貼り合わせは、ラミネーター(MCK社製MRK−1000)を用い、クリーンルーム内、22℃、55%RH、大気圧下にて、エアシリンダーによってローラーに圧力をかけて実施した。ローラーのエアー元圧力は、0.55MPaとした。このとき、感圧フィルム(富士フィルム社プレスケールLLW)によって、1MPaの圧力がかかっていることを確認した。貼り合わせ後に、110℃のオーブンに50分間入れて加熱し、ガラス基板とPIフィルムとが貼り合わされた積層体を得た。
得られた積層体を、ガラス基板側から目視観察し、トムソンカット端から30mm以内の範囲について直径500μm以上の気泡(ブリスター)の数をカウントした。カウントは、トムソンカット端60cm部分全体について行った。結果を表3に示す。なお、カウント対象の気泡は、ガラス基板とPIフィルムとの間に発生した気泡とした。この気泡は、異物(粘着剤層に由来する又は外部からの付着物に由来する異物)が原因となって発生するものであるからである。気泡の数が8個以下の場合をA9個以上15個以下の場合をB、16個以上をCと評価した。結果を表2に示す。
Figure 2020128077
10 積層フィルム
20、40、60、80、100、120 エッジクリーニング装置
22 載置台
24 払拭用シート
26 ガイドローラ
91 クリーニングヘッド治具

Claims (7)

  1. 基材、及び、前記基材上に設けられた粘着剤層を有する保護フィルムと、
    前記粘着剤層上に積層された耐熱高分子フィルムと
    を有し、
    側面における高さ10μm以上の突起であって、前記粘着剤層に由来する又は外部からの付着物に由来するものの数が10個/cm以下であることを特徴とする積層フィルム。

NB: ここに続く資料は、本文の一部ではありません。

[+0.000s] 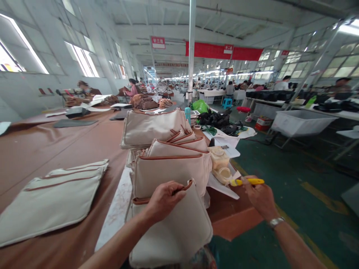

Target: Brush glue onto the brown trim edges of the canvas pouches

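My left hand (165, 198) pinches the brown-edged top of a cream fabric panel (174, 235) at the front of the table. Behind it stand several similar cream panels (171, 175) with brown trim, piled and leaning together. In my right hand (259, 194) is a yellow-handled brush (249, 182), its pale bristle end pointing left. That end is close to the mouth of a cut-open, cream plastic container (223, 173); whether they touch I cannot tell. A metal watch (276, 222) is on my right wrist.
More cream panels (56, 190) lie overlapped on the brown-covered table (84, 145) at left. Black material (215, 121), a green bag (199, 105) and a turquoise bottle (187, 115) sit beyond the pile. A white bin (303, 121) stands right of the aisle; people work farther back.
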Demonstrator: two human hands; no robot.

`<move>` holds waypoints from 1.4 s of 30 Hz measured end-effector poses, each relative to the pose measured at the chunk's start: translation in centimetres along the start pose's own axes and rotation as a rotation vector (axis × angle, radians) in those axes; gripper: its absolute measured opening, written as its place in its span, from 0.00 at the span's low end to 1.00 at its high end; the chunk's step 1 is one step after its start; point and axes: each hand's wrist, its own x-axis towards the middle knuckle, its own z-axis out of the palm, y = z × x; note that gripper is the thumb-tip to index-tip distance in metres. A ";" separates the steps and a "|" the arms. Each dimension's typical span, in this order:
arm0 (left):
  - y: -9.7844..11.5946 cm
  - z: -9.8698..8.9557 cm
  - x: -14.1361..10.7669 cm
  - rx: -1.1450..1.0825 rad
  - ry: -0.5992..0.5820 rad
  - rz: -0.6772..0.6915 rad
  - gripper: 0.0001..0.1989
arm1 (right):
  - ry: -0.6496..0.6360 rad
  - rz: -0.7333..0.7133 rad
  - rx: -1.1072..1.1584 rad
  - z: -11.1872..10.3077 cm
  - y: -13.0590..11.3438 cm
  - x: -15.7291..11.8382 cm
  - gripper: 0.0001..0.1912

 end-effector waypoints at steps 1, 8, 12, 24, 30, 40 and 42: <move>0.4 -0.1 -0.4 -0.054 -0.019 0.005 0.13 | 0.045 0.058 0.054 -0.5 -0.8 -0.5 0.21; 2.9 -0.6 -2.5 -0.277 -0.144 0.015 0.15 | 0.031 0.350 1.067 -3.7 -11.0 -4.1 0.16; 3.4 -0.5 -3.4 -0.246 -0.190 0.045 0.15 | -0.096 0.310 1.040 -2.5 -13.4 -4.8 0.17; 4.4 -0.8 -5.5 -0.041 -0.177 0.154 0.13 | -0.139 0.309 1.001 -2.7 -13.6 -5.9 0.17; 4.8 -0.9 -7.2 0.236 -0.163 0.367 0.14 | -0.005 0.299 1.020 -2.9 -13.3 -5.3 0.17; 4.4 -1.8 -8.7 0.480 -0.148 0.519 0.12 | -0.349 0.404 0.995 -5.6 -15.1 -6.3 0.19; 4.5 -1.8 -8.8 0.468 -0.172 0.519 0.12 | -0.252 0.362 0.996 -5.5 -15.0 -6.2 0.18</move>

  2. 前記基材の25℃での引張弾性率が0.3GPa以上であり、
    前記耐熱高分子フィルムの25℃での引張弾性率が2GPa以上であることを特徴とする請求項1に記載の積層フィルム。
  3. 前記保護フィルムは、前記耐熱高分子フィルムの両面に設けられていることを特徴とする請求項1又は2に記載の積層フィルム。
  4. フィルムを固定するフィルム固定部と、
    払拭用シートを搬送する搬送部と、
    前記フィルム固定部に固定されるフィルムの側面と、前記搬送部により搬送される払拭用シートとを接触させた状態で前記フィルムと前記払拭用シートとを相対的に移動させる駆動部とを備えることを特徴とするエッジクリーニング装置。

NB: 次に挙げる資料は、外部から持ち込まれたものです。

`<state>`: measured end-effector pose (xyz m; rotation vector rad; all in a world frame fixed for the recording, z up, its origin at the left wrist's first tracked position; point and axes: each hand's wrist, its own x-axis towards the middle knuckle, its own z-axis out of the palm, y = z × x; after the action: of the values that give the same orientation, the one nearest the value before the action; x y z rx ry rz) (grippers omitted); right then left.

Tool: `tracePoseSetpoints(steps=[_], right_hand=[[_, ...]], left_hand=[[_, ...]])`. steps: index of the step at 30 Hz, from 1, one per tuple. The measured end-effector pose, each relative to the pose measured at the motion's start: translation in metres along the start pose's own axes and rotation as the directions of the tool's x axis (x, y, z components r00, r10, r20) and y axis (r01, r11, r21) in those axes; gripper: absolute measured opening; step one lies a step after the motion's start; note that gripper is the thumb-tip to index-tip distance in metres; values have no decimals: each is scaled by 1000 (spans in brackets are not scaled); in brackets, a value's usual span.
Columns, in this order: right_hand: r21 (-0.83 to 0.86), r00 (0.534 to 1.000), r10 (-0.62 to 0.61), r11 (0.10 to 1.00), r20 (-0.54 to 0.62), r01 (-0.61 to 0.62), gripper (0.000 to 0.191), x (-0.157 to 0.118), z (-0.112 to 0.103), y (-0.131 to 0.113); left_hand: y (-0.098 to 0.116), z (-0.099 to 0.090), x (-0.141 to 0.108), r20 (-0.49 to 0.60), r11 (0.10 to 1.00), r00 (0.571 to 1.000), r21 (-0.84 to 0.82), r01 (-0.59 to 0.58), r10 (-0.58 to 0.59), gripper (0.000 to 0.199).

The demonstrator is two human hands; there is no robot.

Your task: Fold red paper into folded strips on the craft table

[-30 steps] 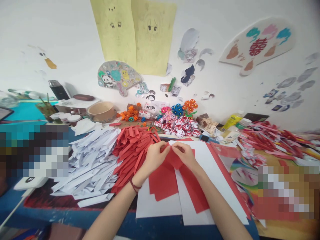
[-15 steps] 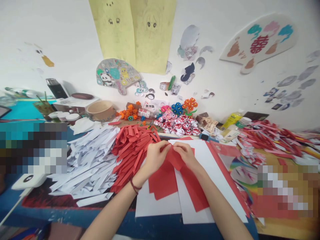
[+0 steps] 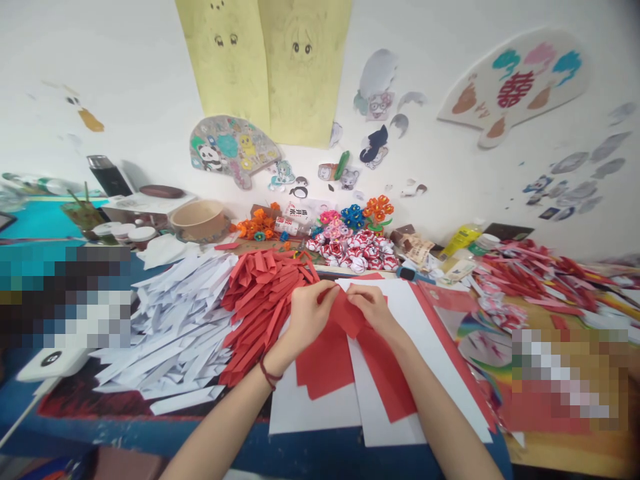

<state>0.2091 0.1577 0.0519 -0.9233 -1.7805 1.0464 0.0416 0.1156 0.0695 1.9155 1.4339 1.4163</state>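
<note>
A small piece of red paper (image 3: 347, 318) is held up between my two hands. My left hand (image 3: 311, 312) pinches its upper left edge, a dark red band round the wrist. On the other side, my right hand (image 3: 373, 308) has thumb and fingers closed on its right edge. Beneath lie larger red paper sheets (image 3: 325, 363) on white paper sheets (image 3: 310, 417). Left of my left hand is a heap of folded red paper strips (image 3: 260, 287), and beyond it a heap of folded white paper strips (image 3: 170, 327).
Red-and-white paper flowers (image 3: 357, 252) and colourful bead-like flowers (image 3: 377, 212) stand at the back by the wall. A beige bowl (image 3: 199, 221) is back left. Red and pink scraps (image 3: 530, 273) lie right. A white power strip (image 3: 55, 360) sits at the left edge.
My right hand's fingers have shifted slightly along the red paper, a little apart from the left fingertips. The paper now shows more of its face. The view has drifted slightly.
</note>
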Motion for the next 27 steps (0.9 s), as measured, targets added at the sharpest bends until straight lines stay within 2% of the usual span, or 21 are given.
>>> tracePoseSetpoints(steps=[10,17,24,27], right_hand=[[-67,998,-31,997,50,34,18,2,-7,1],[-120,999,-6,993,45,11,17,3,-13,3],[-112,995,-18,993,95,29,13,2,-22,3],[-206,994,-21,978,106,43,13,1,-27,8]], left_hand=[[2,-1,-1,0,1000,1000,9,11,-11,22],[-1,-9,5,-96,1000,995,12,23,-22,23],[0,-9,6,-119,1000,993,10,18,-17,22],[-2,-11,7,-145,1000,989,0,23,-23,22]])
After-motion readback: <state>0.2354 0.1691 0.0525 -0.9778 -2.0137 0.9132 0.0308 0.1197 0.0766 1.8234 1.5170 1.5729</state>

  5. 前記払拭用シートに溶剤を供給する溶剤供給部
    を備えることを特徴とする請求項4に記載のエッジクリーニング装置。
  6. 基材、及び、前記基材上に設けられた粘着剤層を有する保護フィルムと、前記粘着剤層上に積層された耐熱高分子フィルムとを有する積層フィルムを準備する工程Aと、
    前記積層フィルムの側面と、払拭用シートとを接触させた状態で前記積層フィルムと前記払拭用シートとを相対的に移動させて、前記側面を拭く工程Bとを有することを特徴とするクリーニングされた積層フィルムの製造方法。
  7. 前記工程Bの後の積層フィルムは、側面における高さ10μm以上の突起であって、前記粘着剤層に由来する又は外部からの付着物に由来するものの数が10個/cm以下であることを特徴とする請求項6に記載のクリーニングされた積層フィルムの製造方法。